## PROMPT
The span to repeat in the listing below runs from the line containing "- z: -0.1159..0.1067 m" to the line containing "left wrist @", inclusive. Repeat it exactly, and only it.

** DATASET EXCERPTS follows **

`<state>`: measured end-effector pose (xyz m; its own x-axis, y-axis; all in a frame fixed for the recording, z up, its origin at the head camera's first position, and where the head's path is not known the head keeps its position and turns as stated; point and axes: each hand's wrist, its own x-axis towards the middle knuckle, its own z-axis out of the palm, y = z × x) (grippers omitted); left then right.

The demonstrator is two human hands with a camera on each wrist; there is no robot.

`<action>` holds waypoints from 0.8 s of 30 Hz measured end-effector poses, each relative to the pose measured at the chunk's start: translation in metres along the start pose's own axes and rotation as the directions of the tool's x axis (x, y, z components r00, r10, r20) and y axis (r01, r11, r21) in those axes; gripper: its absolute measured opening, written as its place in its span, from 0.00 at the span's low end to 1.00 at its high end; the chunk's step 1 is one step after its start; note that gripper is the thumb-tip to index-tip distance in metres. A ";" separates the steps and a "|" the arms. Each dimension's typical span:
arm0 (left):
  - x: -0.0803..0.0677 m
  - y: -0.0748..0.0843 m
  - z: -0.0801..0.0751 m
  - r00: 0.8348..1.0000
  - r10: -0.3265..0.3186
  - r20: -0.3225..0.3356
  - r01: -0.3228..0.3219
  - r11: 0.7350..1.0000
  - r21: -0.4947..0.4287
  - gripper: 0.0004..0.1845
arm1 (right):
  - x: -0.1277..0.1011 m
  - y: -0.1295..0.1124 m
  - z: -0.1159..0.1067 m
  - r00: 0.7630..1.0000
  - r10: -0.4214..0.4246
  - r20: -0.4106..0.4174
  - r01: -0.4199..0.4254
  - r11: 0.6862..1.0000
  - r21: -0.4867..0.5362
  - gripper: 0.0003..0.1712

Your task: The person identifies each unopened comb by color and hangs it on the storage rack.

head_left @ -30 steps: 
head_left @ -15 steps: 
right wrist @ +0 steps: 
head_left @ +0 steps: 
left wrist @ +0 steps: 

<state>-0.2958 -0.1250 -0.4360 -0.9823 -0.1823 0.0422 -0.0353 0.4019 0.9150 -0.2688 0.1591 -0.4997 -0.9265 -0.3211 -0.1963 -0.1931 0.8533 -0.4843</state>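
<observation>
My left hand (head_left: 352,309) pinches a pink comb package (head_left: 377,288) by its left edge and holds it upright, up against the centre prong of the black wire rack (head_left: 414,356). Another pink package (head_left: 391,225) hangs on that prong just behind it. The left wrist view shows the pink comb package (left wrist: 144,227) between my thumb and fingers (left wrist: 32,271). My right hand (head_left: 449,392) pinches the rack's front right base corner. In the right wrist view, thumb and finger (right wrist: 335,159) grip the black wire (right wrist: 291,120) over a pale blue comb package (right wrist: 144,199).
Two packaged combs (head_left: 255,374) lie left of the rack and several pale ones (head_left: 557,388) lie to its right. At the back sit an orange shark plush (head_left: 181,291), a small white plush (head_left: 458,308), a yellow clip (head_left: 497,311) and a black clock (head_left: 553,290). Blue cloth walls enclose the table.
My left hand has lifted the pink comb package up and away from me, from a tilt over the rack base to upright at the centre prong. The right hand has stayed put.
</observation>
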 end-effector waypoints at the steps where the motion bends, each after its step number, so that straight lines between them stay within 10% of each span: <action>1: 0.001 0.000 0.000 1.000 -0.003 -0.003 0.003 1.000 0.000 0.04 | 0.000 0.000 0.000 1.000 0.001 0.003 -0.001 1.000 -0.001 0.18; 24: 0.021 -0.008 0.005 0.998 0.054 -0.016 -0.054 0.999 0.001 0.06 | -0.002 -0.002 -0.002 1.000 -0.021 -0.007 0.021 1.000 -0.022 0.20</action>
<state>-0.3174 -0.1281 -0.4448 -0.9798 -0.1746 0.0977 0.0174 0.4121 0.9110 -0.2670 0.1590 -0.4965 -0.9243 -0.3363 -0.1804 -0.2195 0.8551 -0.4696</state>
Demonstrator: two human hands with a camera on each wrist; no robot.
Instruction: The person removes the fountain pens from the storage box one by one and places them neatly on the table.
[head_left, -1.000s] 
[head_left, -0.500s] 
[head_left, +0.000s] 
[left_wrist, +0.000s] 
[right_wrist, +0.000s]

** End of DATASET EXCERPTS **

## YOUR SOLUTION
  - z: -0.1159..0.1067 m
  - r00: 0.7630..1.0000
  - r10: -0.4214..0.4246
  - r20: -0.4106..0.4174
  - r01: -0.4199..0.4254
  - r11: 0.6862..1.0000
  - r21: -0.4867..0.5362
  - gripper: 0.0003..0.1712

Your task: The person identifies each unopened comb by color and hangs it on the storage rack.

head_left @ -30 steps: 
head_left @ -15 steps: 
right wrist @ +0 steps: 
head_left @ +0 steps: 
left wrist @ +0 steps: 

This exercise is now done.